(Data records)
--------

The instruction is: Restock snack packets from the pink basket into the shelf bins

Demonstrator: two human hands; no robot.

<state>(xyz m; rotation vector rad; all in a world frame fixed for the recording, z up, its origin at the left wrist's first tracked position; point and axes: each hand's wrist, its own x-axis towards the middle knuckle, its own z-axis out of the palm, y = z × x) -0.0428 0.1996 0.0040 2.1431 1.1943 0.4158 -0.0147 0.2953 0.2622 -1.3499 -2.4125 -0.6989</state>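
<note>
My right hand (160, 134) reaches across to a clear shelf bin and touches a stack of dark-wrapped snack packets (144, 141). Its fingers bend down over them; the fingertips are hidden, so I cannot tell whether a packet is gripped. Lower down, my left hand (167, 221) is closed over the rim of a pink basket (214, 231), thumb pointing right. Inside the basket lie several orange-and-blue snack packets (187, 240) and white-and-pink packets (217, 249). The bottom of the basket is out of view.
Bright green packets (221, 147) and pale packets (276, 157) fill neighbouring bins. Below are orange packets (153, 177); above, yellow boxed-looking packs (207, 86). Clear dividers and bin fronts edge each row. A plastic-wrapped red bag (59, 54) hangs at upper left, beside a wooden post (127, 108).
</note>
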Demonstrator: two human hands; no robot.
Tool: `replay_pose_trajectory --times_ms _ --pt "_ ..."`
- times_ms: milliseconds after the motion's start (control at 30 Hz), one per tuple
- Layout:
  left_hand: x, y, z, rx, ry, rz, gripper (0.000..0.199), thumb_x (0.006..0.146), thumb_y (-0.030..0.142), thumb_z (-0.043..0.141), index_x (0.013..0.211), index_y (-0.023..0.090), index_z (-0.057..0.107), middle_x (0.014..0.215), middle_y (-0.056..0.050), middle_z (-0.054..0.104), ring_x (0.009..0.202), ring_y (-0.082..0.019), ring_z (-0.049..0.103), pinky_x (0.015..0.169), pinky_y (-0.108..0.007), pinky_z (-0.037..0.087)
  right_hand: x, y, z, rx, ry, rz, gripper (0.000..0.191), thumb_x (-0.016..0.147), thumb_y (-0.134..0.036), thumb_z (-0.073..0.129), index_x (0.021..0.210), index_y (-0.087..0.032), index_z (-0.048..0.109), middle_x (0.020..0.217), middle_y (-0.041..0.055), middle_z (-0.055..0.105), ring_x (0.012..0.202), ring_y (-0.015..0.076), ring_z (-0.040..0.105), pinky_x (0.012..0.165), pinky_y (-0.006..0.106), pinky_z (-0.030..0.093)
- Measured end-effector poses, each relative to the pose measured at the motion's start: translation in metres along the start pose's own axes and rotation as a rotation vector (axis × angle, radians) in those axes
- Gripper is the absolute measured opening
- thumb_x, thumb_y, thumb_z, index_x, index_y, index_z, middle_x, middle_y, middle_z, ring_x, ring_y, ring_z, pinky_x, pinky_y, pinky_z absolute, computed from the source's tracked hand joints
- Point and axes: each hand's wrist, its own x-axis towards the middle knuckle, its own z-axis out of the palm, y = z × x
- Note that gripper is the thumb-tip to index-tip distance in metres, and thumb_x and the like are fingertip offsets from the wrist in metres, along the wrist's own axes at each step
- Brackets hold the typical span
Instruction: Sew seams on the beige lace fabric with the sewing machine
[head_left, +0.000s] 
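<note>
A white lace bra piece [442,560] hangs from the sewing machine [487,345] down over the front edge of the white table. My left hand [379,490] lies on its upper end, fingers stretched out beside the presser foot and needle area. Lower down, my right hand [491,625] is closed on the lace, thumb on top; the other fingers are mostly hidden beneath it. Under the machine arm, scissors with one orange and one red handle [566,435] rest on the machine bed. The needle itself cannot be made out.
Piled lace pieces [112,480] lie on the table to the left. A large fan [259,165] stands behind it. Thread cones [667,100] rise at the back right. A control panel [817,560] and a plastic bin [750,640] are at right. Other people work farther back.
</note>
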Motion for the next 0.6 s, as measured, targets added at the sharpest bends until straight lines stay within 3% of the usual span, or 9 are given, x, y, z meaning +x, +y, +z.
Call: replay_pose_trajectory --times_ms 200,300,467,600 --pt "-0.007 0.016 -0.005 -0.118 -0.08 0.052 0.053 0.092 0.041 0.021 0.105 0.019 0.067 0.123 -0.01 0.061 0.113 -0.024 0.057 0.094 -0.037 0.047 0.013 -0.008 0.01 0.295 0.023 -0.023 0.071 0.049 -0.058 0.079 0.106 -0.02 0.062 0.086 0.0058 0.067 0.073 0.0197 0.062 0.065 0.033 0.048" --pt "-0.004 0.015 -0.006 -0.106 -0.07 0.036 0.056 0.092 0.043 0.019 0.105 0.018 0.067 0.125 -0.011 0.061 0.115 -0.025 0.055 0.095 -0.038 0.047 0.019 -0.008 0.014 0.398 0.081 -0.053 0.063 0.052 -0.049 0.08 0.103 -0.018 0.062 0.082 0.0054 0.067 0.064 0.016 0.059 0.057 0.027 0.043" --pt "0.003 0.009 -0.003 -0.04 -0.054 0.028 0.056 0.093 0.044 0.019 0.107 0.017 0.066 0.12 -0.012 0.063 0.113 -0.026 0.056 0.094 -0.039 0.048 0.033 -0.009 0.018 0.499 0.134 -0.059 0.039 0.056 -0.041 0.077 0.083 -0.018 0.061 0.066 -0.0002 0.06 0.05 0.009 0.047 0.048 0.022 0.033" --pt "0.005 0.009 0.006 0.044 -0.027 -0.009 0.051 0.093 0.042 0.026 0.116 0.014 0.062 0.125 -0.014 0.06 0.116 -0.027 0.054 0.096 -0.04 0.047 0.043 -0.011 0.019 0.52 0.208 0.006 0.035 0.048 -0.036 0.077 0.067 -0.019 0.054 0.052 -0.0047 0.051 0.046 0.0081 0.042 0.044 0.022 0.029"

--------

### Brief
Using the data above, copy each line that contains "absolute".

### Result of the task
- Gripper is the absolute measured opening
- thumb_x, thumb_y, thumb_z, index_x, index_y, index_z, middle_x, middle_y, middle_z, ring_x, ring_y, ring_z, pinky_x, pinky_y, pinky_z absolute, computed from the source's tracked hand joints

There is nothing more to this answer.